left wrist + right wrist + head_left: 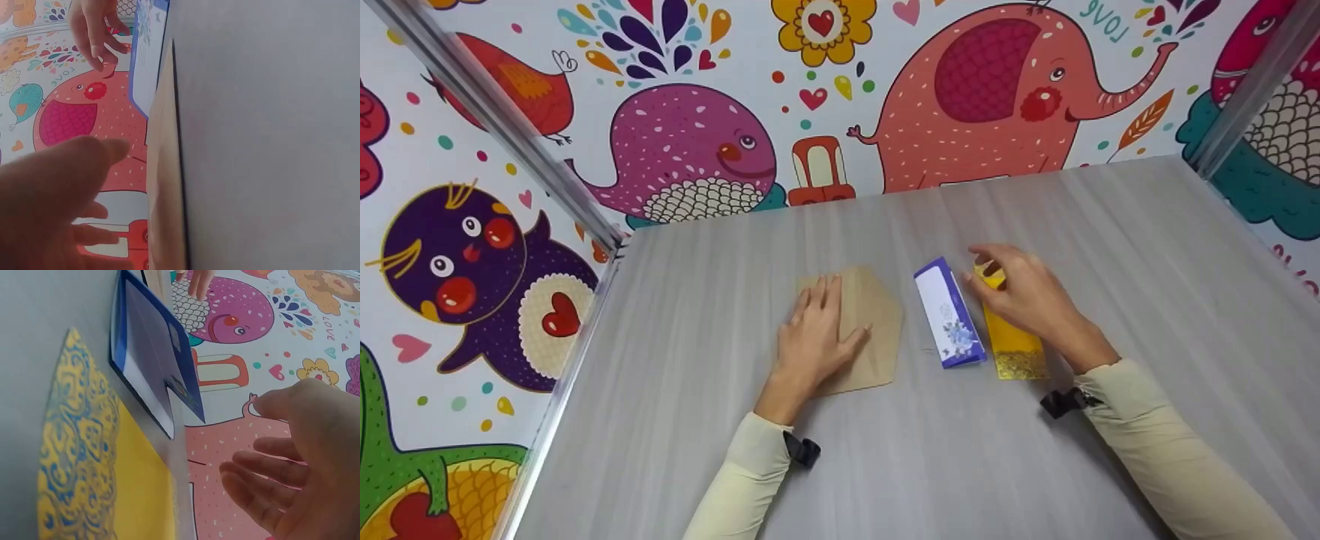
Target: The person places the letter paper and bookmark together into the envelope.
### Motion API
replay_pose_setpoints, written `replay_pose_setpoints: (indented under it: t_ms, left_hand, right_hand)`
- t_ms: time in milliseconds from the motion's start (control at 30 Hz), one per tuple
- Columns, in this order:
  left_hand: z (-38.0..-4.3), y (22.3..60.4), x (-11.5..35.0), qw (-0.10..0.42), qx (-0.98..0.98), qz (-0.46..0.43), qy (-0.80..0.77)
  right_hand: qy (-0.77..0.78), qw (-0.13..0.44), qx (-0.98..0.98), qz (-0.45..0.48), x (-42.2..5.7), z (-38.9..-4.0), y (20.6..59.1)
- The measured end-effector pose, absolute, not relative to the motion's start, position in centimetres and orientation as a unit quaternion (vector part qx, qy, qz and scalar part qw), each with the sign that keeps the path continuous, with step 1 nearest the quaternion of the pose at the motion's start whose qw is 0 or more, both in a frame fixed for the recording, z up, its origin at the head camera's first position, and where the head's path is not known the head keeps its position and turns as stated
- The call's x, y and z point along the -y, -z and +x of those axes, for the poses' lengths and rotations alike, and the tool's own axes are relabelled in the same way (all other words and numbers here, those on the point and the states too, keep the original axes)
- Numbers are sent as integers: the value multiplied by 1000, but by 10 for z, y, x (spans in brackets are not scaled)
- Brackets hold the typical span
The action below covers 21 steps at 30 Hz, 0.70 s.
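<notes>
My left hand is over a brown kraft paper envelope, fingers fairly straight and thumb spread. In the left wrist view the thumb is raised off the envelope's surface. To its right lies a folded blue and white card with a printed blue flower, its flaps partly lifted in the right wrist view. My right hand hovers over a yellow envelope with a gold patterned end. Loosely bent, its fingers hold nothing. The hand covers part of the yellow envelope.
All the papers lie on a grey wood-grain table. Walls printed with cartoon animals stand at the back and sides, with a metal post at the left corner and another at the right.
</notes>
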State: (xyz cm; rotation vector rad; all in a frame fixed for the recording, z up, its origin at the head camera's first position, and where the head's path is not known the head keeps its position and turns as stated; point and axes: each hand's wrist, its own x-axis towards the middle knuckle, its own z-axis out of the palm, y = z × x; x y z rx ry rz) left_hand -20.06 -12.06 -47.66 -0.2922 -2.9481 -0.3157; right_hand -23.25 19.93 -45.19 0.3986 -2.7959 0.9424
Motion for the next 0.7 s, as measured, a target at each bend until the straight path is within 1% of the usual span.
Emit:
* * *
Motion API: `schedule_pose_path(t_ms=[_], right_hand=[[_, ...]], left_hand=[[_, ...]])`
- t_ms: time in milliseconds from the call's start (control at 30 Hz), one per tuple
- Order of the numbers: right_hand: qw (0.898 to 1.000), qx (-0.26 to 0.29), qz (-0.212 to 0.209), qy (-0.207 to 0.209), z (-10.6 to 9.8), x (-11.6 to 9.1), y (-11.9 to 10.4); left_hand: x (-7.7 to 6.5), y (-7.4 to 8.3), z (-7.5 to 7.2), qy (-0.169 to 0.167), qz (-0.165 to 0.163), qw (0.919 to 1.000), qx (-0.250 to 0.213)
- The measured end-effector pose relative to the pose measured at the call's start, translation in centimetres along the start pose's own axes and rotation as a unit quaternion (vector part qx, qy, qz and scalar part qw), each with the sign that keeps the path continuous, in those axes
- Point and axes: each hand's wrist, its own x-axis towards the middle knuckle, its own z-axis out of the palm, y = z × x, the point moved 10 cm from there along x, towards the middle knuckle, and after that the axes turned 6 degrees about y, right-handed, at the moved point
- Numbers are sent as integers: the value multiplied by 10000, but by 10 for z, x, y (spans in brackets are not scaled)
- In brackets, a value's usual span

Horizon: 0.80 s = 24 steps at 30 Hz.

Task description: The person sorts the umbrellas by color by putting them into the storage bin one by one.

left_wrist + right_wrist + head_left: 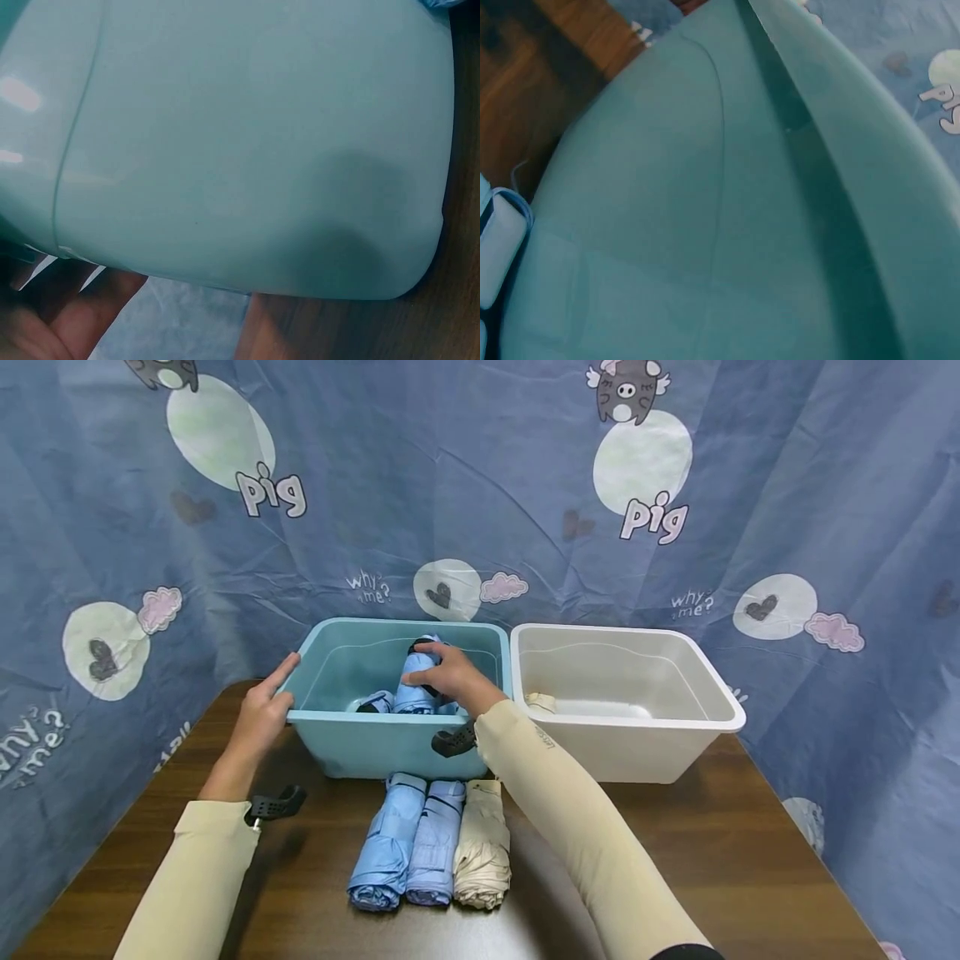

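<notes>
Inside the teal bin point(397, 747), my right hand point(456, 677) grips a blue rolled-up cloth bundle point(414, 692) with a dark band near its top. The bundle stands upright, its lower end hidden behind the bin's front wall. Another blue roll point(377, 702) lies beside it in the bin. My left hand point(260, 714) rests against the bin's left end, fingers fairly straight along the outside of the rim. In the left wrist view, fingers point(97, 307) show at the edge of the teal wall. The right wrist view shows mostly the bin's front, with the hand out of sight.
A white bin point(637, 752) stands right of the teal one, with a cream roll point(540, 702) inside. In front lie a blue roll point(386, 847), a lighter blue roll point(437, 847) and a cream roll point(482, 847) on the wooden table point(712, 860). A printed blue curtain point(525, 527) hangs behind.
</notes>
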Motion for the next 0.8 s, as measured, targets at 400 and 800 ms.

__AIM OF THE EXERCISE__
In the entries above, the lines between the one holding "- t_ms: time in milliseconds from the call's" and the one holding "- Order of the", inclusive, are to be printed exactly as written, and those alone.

__RESPONSE TO THE TASK__
- t_ms: time in milliseconds from the call's start (control at 30 Hz), one per tuple
- Order of the numbers: right_hand: qw (0.898 to 1.000), qx (-0.26 to 0.29), qz (-0.212 to 0.209), qy (-0.207 to 0.209), z (-10.6 to 9.8), x (-11.6 to 9.1), y (-11.9 to 10.4); left_hand: x (-7.7 to 6.5), y (-7.4 to 8.3), z (-7.5 to 7.2), qy (-0.169 to 0.167), qz (-0.165 to 0.163), qw (0.919 to 1.000), qx (-0.250 to 0.213)

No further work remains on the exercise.